Collyer is the woman stretched out in front of an unlit gas fire at the beginning of the play, who by the end may be peeping out towards a new life. The cause of her suicidal grief is her emotionally numbed lover, Freddie, for whom she has left her prosperous, affectionate husband. Rattigan is very good on unequal love. If he doesn’t love you as you love him, what do you get from him? Hester is asked. “Himself,” she replies. It is also strong on the reasons for this numbness. It is 1952. Freddie was a pilot in the war. He has left his vitality in the sky.

Lofty, echoing and painted a dull aquamarine, Tom Scutt’s design makes the lodging house in (then unfashionable) Ladbroke Grove look as if it has been sunk underwater. In the deep blue sea. Suspended. As is Hester’s life. Above and around her room, people are dimly seen, like ghosts, behind screens.

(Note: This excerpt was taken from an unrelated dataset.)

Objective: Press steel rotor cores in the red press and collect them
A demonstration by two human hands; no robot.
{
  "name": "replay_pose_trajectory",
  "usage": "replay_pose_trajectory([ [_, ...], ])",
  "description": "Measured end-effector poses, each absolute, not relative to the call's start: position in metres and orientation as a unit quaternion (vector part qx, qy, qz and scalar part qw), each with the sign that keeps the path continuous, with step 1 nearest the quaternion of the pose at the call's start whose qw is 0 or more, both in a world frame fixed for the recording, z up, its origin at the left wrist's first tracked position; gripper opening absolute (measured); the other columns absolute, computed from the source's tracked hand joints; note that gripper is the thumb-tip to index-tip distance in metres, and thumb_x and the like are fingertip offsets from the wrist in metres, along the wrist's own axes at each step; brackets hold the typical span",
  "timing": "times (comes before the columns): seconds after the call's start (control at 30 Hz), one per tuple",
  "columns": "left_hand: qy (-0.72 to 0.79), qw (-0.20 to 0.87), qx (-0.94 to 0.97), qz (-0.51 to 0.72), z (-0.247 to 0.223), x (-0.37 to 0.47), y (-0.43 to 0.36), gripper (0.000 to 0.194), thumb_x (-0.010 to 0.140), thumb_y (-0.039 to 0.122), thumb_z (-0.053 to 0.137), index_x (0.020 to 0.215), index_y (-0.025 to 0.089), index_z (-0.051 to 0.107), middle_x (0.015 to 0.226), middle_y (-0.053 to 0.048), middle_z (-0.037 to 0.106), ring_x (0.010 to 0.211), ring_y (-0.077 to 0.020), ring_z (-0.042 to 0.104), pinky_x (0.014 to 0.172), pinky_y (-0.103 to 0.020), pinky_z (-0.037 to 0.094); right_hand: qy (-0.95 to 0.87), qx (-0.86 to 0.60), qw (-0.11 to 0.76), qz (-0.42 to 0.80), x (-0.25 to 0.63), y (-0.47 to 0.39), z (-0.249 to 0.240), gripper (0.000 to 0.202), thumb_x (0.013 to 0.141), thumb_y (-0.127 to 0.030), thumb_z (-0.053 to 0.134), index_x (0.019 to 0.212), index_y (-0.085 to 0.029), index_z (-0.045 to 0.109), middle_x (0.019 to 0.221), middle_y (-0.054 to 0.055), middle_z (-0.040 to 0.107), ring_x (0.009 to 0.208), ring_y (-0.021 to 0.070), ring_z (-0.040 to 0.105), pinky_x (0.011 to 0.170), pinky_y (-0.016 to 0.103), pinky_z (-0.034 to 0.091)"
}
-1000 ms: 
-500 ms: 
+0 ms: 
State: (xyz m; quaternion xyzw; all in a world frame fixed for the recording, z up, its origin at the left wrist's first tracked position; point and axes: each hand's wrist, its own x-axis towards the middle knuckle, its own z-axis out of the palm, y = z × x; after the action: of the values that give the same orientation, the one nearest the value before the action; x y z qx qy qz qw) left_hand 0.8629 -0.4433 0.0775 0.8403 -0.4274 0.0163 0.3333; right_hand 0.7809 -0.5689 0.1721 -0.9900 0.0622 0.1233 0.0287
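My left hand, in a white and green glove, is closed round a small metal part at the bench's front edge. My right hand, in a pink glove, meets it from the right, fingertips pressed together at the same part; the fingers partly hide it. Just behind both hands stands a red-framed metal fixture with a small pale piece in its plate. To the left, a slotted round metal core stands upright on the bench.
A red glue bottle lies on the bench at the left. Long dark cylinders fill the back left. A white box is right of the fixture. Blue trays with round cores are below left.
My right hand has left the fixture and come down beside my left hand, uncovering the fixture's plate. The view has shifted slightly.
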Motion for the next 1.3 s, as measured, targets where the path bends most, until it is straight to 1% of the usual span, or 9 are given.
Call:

McCrory is in a different league from everyone else on stage. Tom Burke, as the lover, transmits a sense of damage but little of danger. The exchanges between Hubert Burton and Yolanda Kettle as the young and conventional neighbours are starchy without seeming in period. McCrory does not miss a beat. She has the poise of the establishment wife: irony and steel in place just when you expect her to break. She has the abandon of the unhappy lover. Though heavy hearted, she moves like a feather. She turns the closing moments into an episode of surprising gusto after grief. She reclaims herself.

In 1952, an unmarried woman living with her lover was “living in sin”. Suicide was illegal, as was homosexuality: the play expresses some of Rattigan’s own experience. Cracknell’s production shows Rattigan as an inheritor of Ibsen’s mantle, a visionary about the circumstances that imprison people.